Copy the lines below exactly. No picture goes into the copy.

****************************************

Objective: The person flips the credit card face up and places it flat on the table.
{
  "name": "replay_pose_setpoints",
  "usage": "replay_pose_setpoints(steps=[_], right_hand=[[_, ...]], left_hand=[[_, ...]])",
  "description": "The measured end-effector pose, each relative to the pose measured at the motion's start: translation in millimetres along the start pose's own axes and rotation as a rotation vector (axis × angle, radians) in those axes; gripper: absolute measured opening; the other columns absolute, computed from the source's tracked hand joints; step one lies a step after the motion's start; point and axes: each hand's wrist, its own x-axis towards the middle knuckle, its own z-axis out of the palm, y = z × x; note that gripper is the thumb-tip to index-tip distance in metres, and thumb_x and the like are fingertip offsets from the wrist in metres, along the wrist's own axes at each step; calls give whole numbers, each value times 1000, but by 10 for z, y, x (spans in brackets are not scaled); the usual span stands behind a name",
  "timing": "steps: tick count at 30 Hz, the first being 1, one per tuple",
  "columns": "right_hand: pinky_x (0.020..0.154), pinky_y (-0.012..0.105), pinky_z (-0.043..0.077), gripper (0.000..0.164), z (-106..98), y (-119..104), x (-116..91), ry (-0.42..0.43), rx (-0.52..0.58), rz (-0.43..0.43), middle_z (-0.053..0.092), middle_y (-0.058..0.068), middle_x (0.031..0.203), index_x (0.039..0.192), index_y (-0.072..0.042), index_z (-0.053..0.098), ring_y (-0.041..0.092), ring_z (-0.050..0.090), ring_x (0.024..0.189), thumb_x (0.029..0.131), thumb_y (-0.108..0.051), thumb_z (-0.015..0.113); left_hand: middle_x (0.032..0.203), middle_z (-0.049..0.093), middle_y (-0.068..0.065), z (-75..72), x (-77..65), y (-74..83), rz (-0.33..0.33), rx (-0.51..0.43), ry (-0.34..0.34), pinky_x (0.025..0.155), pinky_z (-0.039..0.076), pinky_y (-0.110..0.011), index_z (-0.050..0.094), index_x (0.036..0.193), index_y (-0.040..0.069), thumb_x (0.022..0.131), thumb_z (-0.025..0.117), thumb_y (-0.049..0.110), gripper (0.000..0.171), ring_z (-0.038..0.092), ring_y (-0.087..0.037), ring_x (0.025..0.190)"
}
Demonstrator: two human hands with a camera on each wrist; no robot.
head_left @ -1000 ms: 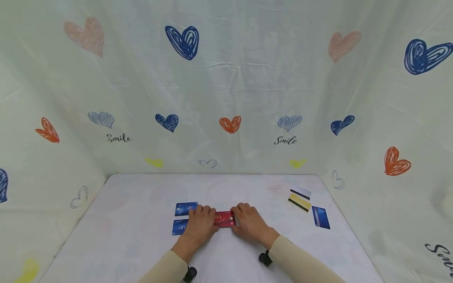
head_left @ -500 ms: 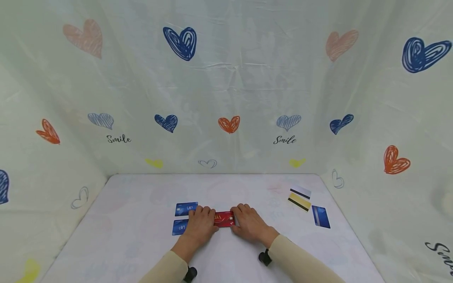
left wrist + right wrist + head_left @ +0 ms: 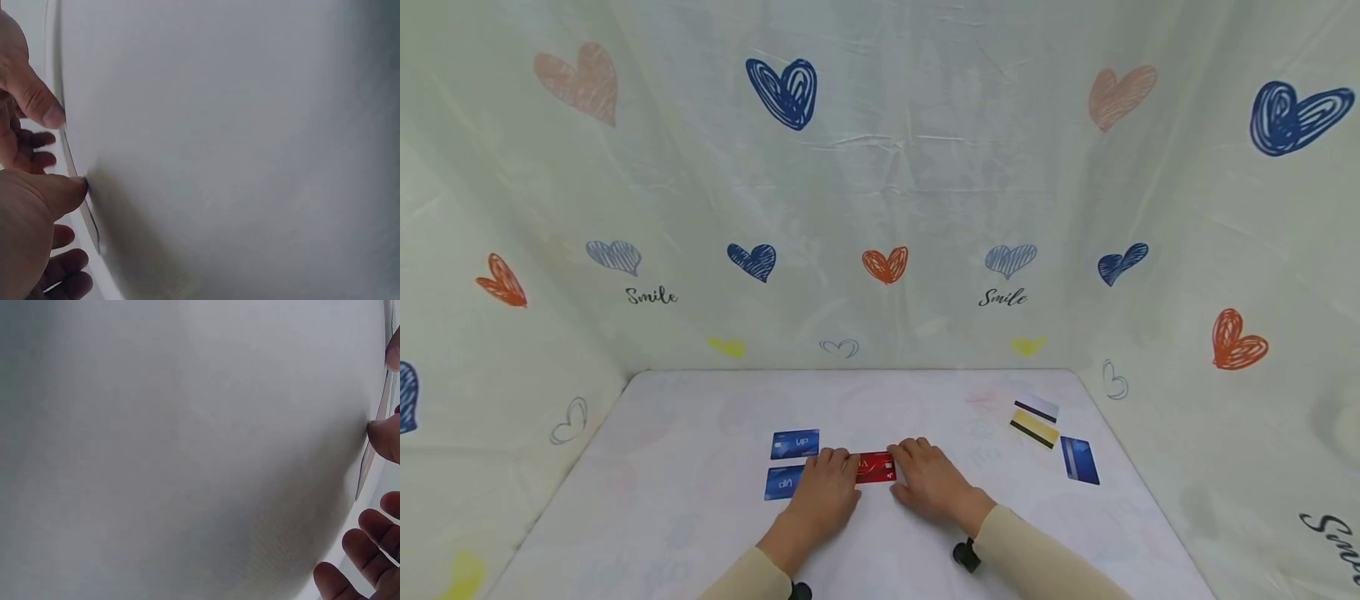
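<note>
A red VIP card (image 3: 876, 467) lies near the middle of the white table, between my two hands. My left hand (image 3: 827, 493) grips its left end, fingers over the far side and thumb at the near edge. At the other end, my right hand (image 3: 931, 479) holds the card with fingertips at the far corner and thumb by the near edge. Seen from the left wrist, the left thumb (image 3: 70, 190) sits against the card's thin edge (image 3: 92, 219). Just left of the left hand, two blue VIP cards lie one above the other: the upper (image 3: 795, 443) and the lower (image 3: 784, 482), partly covered.
At the table's right lie a silver card (image 3: 1037, 408), a yellow card (image 3: 1034, 428) with a dark stripe, and a blue card (image 3: 1080, 460). A white curtain (image 3: 925, 183) printed with hearts surrounds the white table (image 3: 700, 533).
Both hands have drawn slightly toward me, and the red card has shifted a little the same way. More of the lower blue card shows beside the left hand.
</note>
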Motion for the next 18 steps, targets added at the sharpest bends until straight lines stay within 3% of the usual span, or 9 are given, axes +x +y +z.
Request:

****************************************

> **YOUR RESPONSE**
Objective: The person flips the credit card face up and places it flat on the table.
{
  "name": "replay_pose_setpoints",
  "usage": "replay_pose_setpoints(steps=[_], right_hand=[[_, ...]], left_hand=[[_, ...]])",
  "description": "The measured end-effector pose, each relative to the pose measured at the motion's start: translation in millimetres along the start pose's own axes and rotation as a rotation vector (axis × angle, radians) in those axes; gripper: absolute measured opening; the other columns absolute, computed from the source's tracked hand joints; step one lies a step after the motion's start; point and axes: each hand's wrist, its own x-axis towards the middle knuckle, its own z-axis out of the palm, y = z × x; note that gripper is the thumb-tip to index-tip distance in metres, and thumb_x and the like are fingertip offsets from the wrist in metres, along the wrist's own axes at each step; calls give whole numbers, each value times 1000, but by 10 for z, y, x (spans in brackets are not scaled); the usual span stands behind a name",
  "timing": "steps: tick count at 30 Hz, the first being 1, one per tuple",
  "columns": "right_hand: pinky_x (0.020..0.154), pinky_y (-0.012..0.105), pinky_z (-0.043..0.077), gripper (0.000..0.164), z (-106..98), y (-119..104), x (-116..91), ry (-0.42..0.43), rx (-0.52..0.58), rz (-0.43..0.43), middle_z (-0.053..0.092), middle_y (-0.058..0.068), middle_x (0.031..0.203), index_x (0.039..0.192), index_y (-0.072..0.042), index_z (-0.053..0.098), ring_y (-0.041..0.092), ring_z (-0.050..0.090), ring_x (0.024..0.189), thumb_x (0.029..0.131), thumb_y (-0.108..0.051), thumb_z (-0.015..0.113); left_hand: middle_x (0.032..0.203), middle_z (-0.049..0.093), middle_y (-0.068..0.065), z (-75..72), x (-77..65), y (-74..83), rz (-0.33..0.33), rx (-0.51..0.43), ry (-0.34..0.34), pinky_x (0.025..0.155), pinky_z (-0.039..0.076), pinky_y (-0.110..0.011), index_z (-0.050..0.094), index_x (0.036..0.193), index_y (-0.040..0.069), thumb_x (0.022..0.131), thumb_z (-0.025..0.117), thumb_y (-0.049..0.110), gripper (0.000..0.171), ring_z (-0.038..0.092), ring_y (-0.087..0.037), ring_x (0.025..0.190)"
}
Demonstrator: two human hands with a camera on each wrist; no robot.
head_left @ -1000 ms: 
head_left @ -500 ms: 
left wrist + right wrist + head_left @ +0 ms: 
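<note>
A red VIP card (image 3: 876, 467) lies near the middle of the white table, between my two hands. My left hand (image 3: 827, 493) grips its left end, fingers over the far side and thumb at the near edge. At the other end, my right hand (image 3: 931, 479) holds the card with fingertips at the far corner and thumb by the near edge. Seen from the left wrist, the left thumb (image 3: 70, 190) sits against the card's thin edge (image 3: 92, 219). Just left of the left hand, two blue VIP cards lie one above the other: the upper (image 3: 795, 443) and the lower (image 3: 784, 482), partly covered.
At the table's right lie a silver card (image 3: 1037, 408), a yellow card (image 3: 1034, 428) with a dark stripe, and a blue card (image 3: 1080, 460). A white curtain (image 3: 925, 183) printed with hearts surrounds the white table (image 3: 700, 533).
Both hands have drawn slightly toward me, and the red card has shifted a little the same way. More of the lower blue card shows beside the left hand.
</note>
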Motion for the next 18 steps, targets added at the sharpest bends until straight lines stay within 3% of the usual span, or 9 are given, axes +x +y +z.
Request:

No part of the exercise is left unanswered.